*Task requirements*. Retype exactly what runs from the first line of the data to the line with "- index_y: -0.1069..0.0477", keeping both of those lines and skipping pictures.

◆ ◆ ◆ ◆ ◆ ◆ ◆

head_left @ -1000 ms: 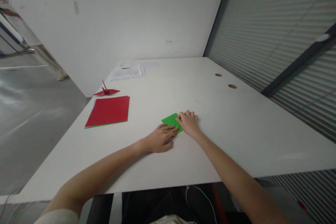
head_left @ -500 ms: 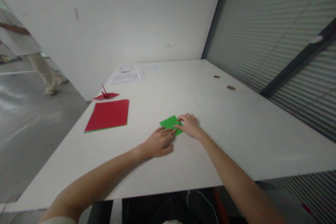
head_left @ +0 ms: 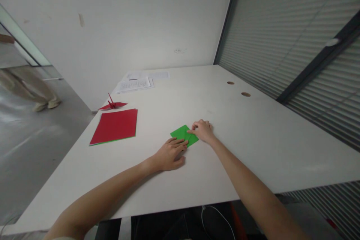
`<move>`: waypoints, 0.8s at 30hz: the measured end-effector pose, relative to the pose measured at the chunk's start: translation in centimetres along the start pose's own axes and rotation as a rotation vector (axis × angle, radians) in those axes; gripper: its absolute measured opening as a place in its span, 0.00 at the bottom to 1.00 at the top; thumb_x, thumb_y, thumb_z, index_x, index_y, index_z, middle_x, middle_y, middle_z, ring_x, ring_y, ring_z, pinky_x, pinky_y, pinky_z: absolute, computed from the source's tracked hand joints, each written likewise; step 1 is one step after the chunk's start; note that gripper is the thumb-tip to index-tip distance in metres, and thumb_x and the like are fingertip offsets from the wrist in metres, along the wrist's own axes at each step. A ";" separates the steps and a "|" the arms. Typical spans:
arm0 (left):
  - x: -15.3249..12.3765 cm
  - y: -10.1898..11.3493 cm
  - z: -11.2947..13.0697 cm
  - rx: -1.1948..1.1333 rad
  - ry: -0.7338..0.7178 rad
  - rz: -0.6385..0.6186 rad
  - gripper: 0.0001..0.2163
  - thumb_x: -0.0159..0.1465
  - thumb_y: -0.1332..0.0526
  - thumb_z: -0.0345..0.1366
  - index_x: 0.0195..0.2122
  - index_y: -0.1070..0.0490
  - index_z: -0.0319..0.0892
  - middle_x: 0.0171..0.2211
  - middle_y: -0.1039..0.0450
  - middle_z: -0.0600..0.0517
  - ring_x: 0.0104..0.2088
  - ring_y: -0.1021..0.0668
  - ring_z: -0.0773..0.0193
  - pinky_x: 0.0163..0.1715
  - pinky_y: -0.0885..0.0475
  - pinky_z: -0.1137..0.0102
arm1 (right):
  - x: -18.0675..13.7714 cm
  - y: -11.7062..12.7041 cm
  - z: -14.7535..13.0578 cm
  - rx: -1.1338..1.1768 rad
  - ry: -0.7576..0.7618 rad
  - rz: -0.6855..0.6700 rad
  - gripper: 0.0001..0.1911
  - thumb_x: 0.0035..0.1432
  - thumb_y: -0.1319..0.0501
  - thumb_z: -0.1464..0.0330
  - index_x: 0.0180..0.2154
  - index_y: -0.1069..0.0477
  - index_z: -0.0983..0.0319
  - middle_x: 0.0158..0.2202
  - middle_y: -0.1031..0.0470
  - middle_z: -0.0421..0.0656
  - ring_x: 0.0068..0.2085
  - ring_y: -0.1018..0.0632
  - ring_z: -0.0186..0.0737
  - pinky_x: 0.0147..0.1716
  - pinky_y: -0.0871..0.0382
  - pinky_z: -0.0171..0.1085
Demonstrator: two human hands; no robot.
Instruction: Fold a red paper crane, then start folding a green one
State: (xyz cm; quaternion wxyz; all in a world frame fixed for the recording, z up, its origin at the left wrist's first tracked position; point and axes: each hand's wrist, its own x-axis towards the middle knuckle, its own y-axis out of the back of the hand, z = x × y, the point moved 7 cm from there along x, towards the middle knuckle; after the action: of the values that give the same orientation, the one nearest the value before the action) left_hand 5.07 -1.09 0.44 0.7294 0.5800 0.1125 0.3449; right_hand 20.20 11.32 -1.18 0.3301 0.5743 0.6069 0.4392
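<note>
A small folded square of green origami paper [head_left: 180, 133] lies on the white table in front of me, with crease lines and a flap near its middle. My left hand [head_left: 170, 154] rests flat, its fingers stretched over the paper's near edge and pressing it down. On the far right side of the paper, my right hand [head_left: 203, 130] has its thumb and forefinger curled together at a flap. Its other fingers are bent in. The exact edge between those fingertips is too small to make out.
Left of the hands lies a stack of red and green paper sheets [head_left: 115, 126]. Behind it stands a red paper crane [head_left: 113, 105]. Printed sheets [head_left: 135, 84] lie at the table's far left. Two round holes pierce the tabletop [head_left: 225, 120]. A person's legs [head_left: 30, 88] show beyond the partition.
My right thumb and forefinger have drawn closer together, and more of the paper's right corner shows. My left hand stays nearly in place. The person in the background has shifted left.
</note>
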 end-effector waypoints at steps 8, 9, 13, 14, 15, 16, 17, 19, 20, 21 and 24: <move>0.0 0.1 0.1 -0.001 0.001 0.014 0.16 0.63 0.44 0.37 0.52 0.34 0.41 0.60 0.35 0.44 0.61 0.34 0.55 0.61 0.43 0.55 | -2.0 1.1 -3.0 0.344 0.475 -0.171 0.06 0.56 0.37 0.68 0.28 0.23 0.61 0.29 0.25 0.42 0.35 0.27 0.38 0.38 0.36 0.36; 0.0 0.1 0.2 0.002 -0.001 0.015 0.16 0.63 0.44 0.37 0.52 0.33 0.41 0.60 0.35 0.44 0.61 0.34 0.55 0.61 0.42 0.55 | -2.3 1.1 -3.2 0.327 0.509 -0.201 0.06 0.56 0.37 0.69 0.28 0.22 0.61 0.30 0.25 0.42 0.35 0.27 0.38 0.39 0.36 0.37; -0.1 0.2 0.2 0.032 0.012 0.018 0.16 0.64 0.44 0.38 0.52 0.34 0.42 0.58 0.33 0.45 0.61 0.34 0.57 0.62 0.43 0.56 | -2.5 1.0 -3.3 0.241 0.525 -0.194 0.06 0.56 0.37 0.70 0.30 0.21 0.61 0.33 0.24 0.44 0.38 0.27 0.40 0.41 0.36 0.39; -0.1 0.3 0.1 0.051 0.032 0.028 0.17 0.64 0.44 0.39 0.53 0.34 0.42 0.57 0.32 0.45 0.61 0.34 0.56 0.62 0.43 0.56 | -2.6 1.1 -3.5 0.228 0.526 -0.180 0.06 0.56 0.37 0.69 0.30 0.21 0.60 0.34 0.24 0.44 0.39 0.28 0.41 0.42 0.36 0.39; -0.1 0.4 0.0 0.080 0.062 0.047 0.18 0.64 0.44 0.41 0.54 0.35 0.42 0.56 0.31 0.45 0.61 0.35 0.55 0.62 0.44 0.55 | -2.9 1.3 -3.7 0.220 0.534 -0.168 0.07 0.57 0.37 0.69 0.29 0.21 0.60 0.34 0.24 0.44 0.40 0.28 0.42 0.42 0.36 0.39; -0.1 0.7 -0.1 0.118 0.102 0.073 0.20 0.64 0.44 0.43 0.55 0.36 0.42 0.55 0.30 0.45 0.61 0.35 0.53 0.62 0.45 0.53 | -3.2 1.4 -4.1 0.221 0.546 -0.168 0.08 0.57 0.38 0.69 0.28 0.21 0.60 0.34 0.24 0.44 0.40 0.28 0.42 0.42 0.36 0.40; -0.1 1.0 -0.2 0.161 0.148 0.102 0.21 0.64 0.45 0.44 0.56 0.37 0.42 0.54 0.30 0.45 0.60 0.35 0.52 0.62 0.46 0.52 | -3.6 1.5 -4.7 0.228 0.569 -0.183 0.09 0.57 0.38 0.69 0.27 0.21 0.60 0.34 0.24 0.44 0.40 0.28 0.41 0.43 0.36 0.40; -0.3 1.5 -0.4 0.233 0.226 0.139 0.22 0.65 0.46 0.47 0.57 0.37 0.43 0.52 0.29 0.44 0.57 0.33 0.50 0.60 0.45 0.49 | -4.7 1.1 -6.0 0.290 0.632 -0.291 0.09 0.58 0.38 0.68 0.26 0.22 0.59 0.32 0.24 0.42 0.37 0.27 0.38 0.42 0.36 0.38; -0.3 1.5 -0.4 0.253 0.245 0.140 0.21 0.65 0.46 0.47 0.57 0.37 0.44 0.51 0.29 0.44 0.55 0.31 0.50 0.59 0.44 0.49 | -5.0 0.9 -6.4 0.336 0.639 -0.337 0.11 0.59 0.40 0.68 0.26 0.22 0.60 0.31 0.25 0.41 0.36 0.27 0.37 0.41 0.35 0.37; -0.4 1.5 -0.4 0.262 0.250 0.135 0.21 0.65 0.47 0.48 0.56 0.36 0.44 0.50 0.29 0.43 0.54 0.30 0.51 0.59 0.43 0.49 | -5.0 0.8 -6.6 0.368 0.621 -0.341 0.12 0.60 0.41 0.67 0.26 0.23 0.60 0.30 0.26 0.41 0.35 0.27 0.36 0.39 0.35 0.36; -0.4 1.1 -0.5 0.251 0.216 0.112 0.19 0.65 0.47 0.48 0.52 0.34 0.42 0.52 0.32 0.42 0.56 0.31 0.51 0.60 0.44 0.50 | -3.5 1.0 -5.0 0.343 0.427 -0.126 0.09 0.60 0.41 0.69 0.33 0.22 0.62 0.33 0.27 0.43 0.37 0.26 0.37 0.41 0.34 0.36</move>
State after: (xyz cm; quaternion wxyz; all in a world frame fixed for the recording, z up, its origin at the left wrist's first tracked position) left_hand 4.08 -0.84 1.17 0.6143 0.6314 0.2000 0.4288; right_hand 16.50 7.09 1.36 0.1194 0.4773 0.7627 0.4198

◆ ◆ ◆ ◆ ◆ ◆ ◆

*Answer to the problem*.
head_left @ -1000 ms: 
head_left @ -500 ms: 
head_left @ +0 ms: 
`<move>`: waypoints, 0.8s at 30hz: the measured end-effector pose, relative to the pose measured at the chunk's start: translation in centimetres along the start pose's own axes and rotation as a rotation vector (axis × angle, radians) in those axes; gripper: its absolute measured opening as a place in its span, 0.00 at the bottom to 1.00 at the top; thumb_x, thumb_y, thumb_z, index_x, index_y, index_z, middle_x, middle_y, middle_z, ring_x, ring_y, ring_z, pinky_x, pinky_y, pinky_z: absolute, computed from the source's tracked hand joints, each written likewise; step 1 is one step after the chunk's start; note that gripper is the thumb-tip to index-tip distance in metres, and thumb_x and the like are fingertip offsets from the wrist in metres, along the wrist's own axes at each step. A ";" separates the steps and a "|" the arms. Typical spans:
arm0 (left):
  - x: -15.3249..12.3765 cm
  - y: -10.1898..11.3493 cm
  - z: -11.2947..13.0697 cm
  - rx: -1.1948..1.1333 rad
  - ry: -0.7338..0.7178 rad
  - rz: -0.6385..0.6186 rad
  - gripper: 0.0001..0.2163
  - thumb_x: -0.0159..0.1465
  - thumb_y: -0.1332..0.0526
  - thumb_z: -0.0345..0.1366
  - index_x: 0.0195..0.2122
  - index_y: -0.1070..0.0490
  - index_z: -0.0319..0.0892
  - middle_x: 0.0171..0.2211
  - middle_y: -0.1039..0.0450
  - middle_z: -0.0600..0.0517
  - ring_x: 0.0104..0.2088
  - ring_y: -0.1021..0.0668
  - ring_z: -0.0773..0.0193
  - pinky_x: 0.0163..0.1715
  - pinky_y: -0.0885..0.0475
  - pinky_z: -0.1137..0.0102
arm1 (right):
  - x: -18.0675..13.7714 cm
  - y: -11.7062..12.7041 cm
  - z: -14.7535..13.0578 cm
  - rx: -1.1338..1.1768 rad
  - ry: -0.7576..0.7618 rad
  - rz: -0.6855..0.6700 rad
  - gripper: 0.0001..0.1911
  - thumb_x: 0.0035..0.1432
  - thumb_y: -0.1319..0.0501
  - thumb_z: -0.1464..0.0330
  - index_x: 0.0180..0.2154
  - index_y: -0.1069..0.0477

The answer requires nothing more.